More groups oppose reclamation project
The diocese of Parañaque has joined the mounting opposition to the Three Island Reclamation and Development Project, which a number of Las Piñas residents campaigned against earlier this month, saying it would usher in environmental disasters, among other problems.
During a protest march on Friday attended by Parañaque residents and fisher folk groups, Msgr. Mel David of the diocese’s Commission on Human Protection cautioned authorities against pushing through with the project in light of the various calamities which took place in the last months.
“If it pushes through, it will create an imbalance in the ecosystem, deprive people of their livelihood and bring in floods to our city,” he told the Inquirer. “We should not aim for that. We should not sacrifice nature in exchange for progress.”
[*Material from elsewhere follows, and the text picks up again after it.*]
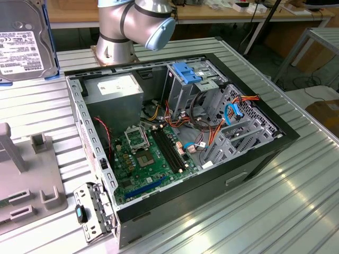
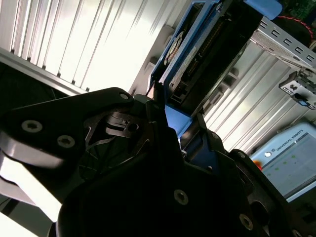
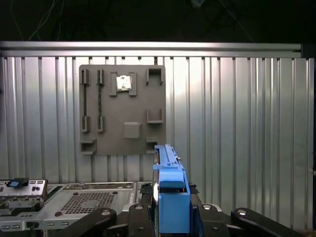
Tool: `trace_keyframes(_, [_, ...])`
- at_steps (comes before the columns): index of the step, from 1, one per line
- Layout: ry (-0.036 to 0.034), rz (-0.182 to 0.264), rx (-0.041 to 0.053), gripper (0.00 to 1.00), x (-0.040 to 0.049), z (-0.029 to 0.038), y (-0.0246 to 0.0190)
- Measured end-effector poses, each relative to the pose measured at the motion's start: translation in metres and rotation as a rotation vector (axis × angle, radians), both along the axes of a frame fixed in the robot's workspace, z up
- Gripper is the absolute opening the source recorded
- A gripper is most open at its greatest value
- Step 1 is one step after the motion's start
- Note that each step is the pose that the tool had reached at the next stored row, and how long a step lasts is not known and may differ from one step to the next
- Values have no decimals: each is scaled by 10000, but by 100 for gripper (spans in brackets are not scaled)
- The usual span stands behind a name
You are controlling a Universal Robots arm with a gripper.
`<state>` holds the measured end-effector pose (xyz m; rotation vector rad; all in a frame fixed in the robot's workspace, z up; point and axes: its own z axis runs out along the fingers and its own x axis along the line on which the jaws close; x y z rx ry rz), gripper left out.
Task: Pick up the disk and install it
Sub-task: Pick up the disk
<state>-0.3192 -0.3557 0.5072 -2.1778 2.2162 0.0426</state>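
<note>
The computer case (image 1: 249, 164) sits on the table (image 1: 296, 211), with the fixture plate (image 1: 26, 174) at the exterior view's left. The disk (image 1: 24, 45) sits in the gripper (image 3: 170, 205), above the table.

A ribbed, silvery metal desk (image 3: 247, 123) spreads out beyond the claw (image 3: 170, 210), with bright glare streaking its grooves and darkness past its far edge. In the exterior view a wooden bench (image 1: 74, 13) runs behind the desk. A white-legged table (image 1: 323, 34) stands over a floor (image 1: 288, 71) trailing cables (image 1: 310, 82).

Exterior view: bright, even overhead light; soft sheen on ribbed metal table (image 1: 296, 201). Second wrist view: gripper (image 2: 177, 112) and disk (image 2: 197, 54) silhouetted against blown-out table glare. First wrist view: darkness beyond table edge.
</note>
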Motion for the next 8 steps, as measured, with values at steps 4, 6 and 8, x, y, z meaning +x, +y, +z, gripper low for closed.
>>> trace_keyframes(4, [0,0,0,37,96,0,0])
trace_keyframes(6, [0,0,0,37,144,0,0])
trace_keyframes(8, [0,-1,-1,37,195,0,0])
Some 200 residents, including workers at the Bulungan fishing wharf at Barangay La Huerta, voiced out their opposition by staging the “Kalbaryo sa Kalikasan at Kabuhayan,” a procession marking the 14 Stations of the Cross set up from St. Andrew’s Cathedral to the coastal lagoon.
Dr. Joseph Carabeo, co-convenor of the Alliance for Stewardship and Authentic Progress, criticized the project, saying it would put thousands of Parañaque residents in danger.
The reclamation project “will endanger the remaining healing ecosystem of Manila Bay. It will block the natural waterways, causing flooding and immeasurable damage to lives and property in the whole District 1 of Parañaque,” he said.
According to former Las Piñas Rep. Cynthia Villar, the 635-ha reclamation project in Manila Bay will impede the natural river flow in her city, destroy a natural habitat for migratory birds and cause flooding in dozens of barangays.
She has asked the Supreme Court to stop the project by granting her petition for the issuance of a writ of kalikasan.
Friday’s mass action had been planned since last month. It was announced during the celebration of the People Power anniversary, according to David. The rally was meant to give “new dimension to the term People Power.”
The Church draws its strength from its members who have different frames of experience, the priest explained.
“One could feel the unity of the Church through its members and their unifying experience,” he added, referring to their opposition to the reclamation project.
At the same time, fisher folk groups blamed on the Aquino government’s Public-Private Partnership or PPP program the adverse effects of the reclamation project.
The Pangisda and Dampa/ Lupa Parañaque and Las Piñas chapters also used the acronym PPP to describe the bad effects: Pagkasira ng pangisdaan at kapaligiran (destruction of fishing areas and the environment), Pagtaboy sa paninirahan (displacing residents) and Pagbaha (flooding).
Villar earlier commissioned a hydrological study which simulated typhoon scenarios and factored in the impact of the reclamation project. It found out that since the reclaimed land would impede the natural flow of water, flooding in the two cities was imminent and could rise to as high as five meters.
This would submerge 17 barangays in Las Piñas and 11 barangays in Parañaque.
While acknowledging the potential revenue that could be generated from the project, Villar pointed out that the damage brought about by flooding would likely outweigh the benefits.
“Can you put a price on a life lost in a flood that could have been prevented in the first place?” she said, alluding to the over 1,000 deaths recorded during the destruction caused by Tropical Storm “Sendong” in Cagayan de Oro and Iligan cities.